Für die Oxydation des Kohlehydratanteils der Glycoenzyme zu Carbonylgruppen oder Präkursoren der Carbony!gruppen, zum Beispiel
Acetalen, können verschiedene Oxydationsmittel verwendet werden, zum Beispiel Bleitetraacetat, Manganacetat, Kobaltacetat,
Thalliumacetat, Cersulfat, o.a.
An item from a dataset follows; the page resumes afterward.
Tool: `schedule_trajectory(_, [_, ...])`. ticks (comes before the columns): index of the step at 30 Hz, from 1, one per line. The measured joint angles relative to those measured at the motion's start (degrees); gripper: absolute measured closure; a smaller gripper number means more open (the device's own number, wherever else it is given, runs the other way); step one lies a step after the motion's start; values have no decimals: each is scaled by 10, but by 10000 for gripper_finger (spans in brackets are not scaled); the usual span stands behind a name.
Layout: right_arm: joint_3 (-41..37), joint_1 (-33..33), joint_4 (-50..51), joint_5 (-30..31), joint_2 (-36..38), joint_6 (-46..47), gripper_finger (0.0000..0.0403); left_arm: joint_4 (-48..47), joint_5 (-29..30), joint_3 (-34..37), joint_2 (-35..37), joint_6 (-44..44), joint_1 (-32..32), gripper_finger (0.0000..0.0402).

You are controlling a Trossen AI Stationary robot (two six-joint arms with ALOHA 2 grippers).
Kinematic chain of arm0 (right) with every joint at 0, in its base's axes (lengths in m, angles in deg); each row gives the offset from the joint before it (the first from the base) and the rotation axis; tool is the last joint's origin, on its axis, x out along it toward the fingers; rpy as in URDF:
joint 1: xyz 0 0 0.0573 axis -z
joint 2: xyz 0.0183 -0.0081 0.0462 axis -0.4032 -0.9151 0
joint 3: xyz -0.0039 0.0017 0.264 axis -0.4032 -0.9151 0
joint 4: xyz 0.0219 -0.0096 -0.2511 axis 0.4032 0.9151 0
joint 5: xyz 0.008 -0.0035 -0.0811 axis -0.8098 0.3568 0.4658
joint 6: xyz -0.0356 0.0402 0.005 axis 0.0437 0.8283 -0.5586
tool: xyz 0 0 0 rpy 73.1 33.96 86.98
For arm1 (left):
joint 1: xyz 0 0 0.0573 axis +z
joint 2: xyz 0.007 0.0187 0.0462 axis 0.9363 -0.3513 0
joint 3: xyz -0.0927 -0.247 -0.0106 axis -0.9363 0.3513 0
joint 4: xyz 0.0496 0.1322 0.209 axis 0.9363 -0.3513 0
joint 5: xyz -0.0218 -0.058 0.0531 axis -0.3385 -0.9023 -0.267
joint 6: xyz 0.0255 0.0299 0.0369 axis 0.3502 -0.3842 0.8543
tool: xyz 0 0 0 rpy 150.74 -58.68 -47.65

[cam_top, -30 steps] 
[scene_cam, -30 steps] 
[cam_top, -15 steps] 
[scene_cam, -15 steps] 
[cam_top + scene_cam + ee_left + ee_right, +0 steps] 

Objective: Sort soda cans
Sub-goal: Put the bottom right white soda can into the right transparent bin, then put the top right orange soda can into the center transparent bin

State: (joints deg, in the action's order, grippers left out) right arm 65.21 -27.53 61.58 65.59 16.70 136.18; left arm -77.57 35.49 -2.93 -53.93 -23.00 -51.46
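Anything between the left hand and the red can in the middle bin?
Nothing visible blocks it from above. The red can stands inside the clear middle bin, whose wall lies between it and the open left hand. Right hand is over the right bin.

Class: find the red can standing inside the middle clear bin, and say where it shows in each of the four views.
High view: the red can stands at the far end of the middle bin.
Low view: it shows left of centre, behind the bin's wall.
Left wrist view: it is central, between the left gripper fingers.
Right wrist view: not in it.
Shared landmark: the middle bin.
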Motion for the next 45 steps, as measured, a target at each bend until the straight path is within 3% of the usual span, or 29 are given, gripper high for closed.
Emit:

Das bevorzugte Oxydationsmittel
ist jedoch ein Perjodat, zum Beispiel Perjodsäure, Natriummetaperjodat, Kaliummetaperjodat usw.
Die Oxydation von Kohlehydraten und Polysacchariden mit Perjodaten
ist bekannt, vergleiche zum Beispiel J.M. Bobbitt, Advances in Carbohydrate Chemistry, Band 11, 1956, Academic
Press, New York, Seite 1 ff. Dort ist die Verwendung verschiedener Perjodate für die Oxydation von Kohlehydraten angegeben.
Die beschriebenen Verfahren sind allgemein anwendbar für die Herstellung oxydierter Glycoenzyme, die nachfolgend
für die Bildung der erfindungsgemäßen immobilisierten Glycoenzyme verwendet werden.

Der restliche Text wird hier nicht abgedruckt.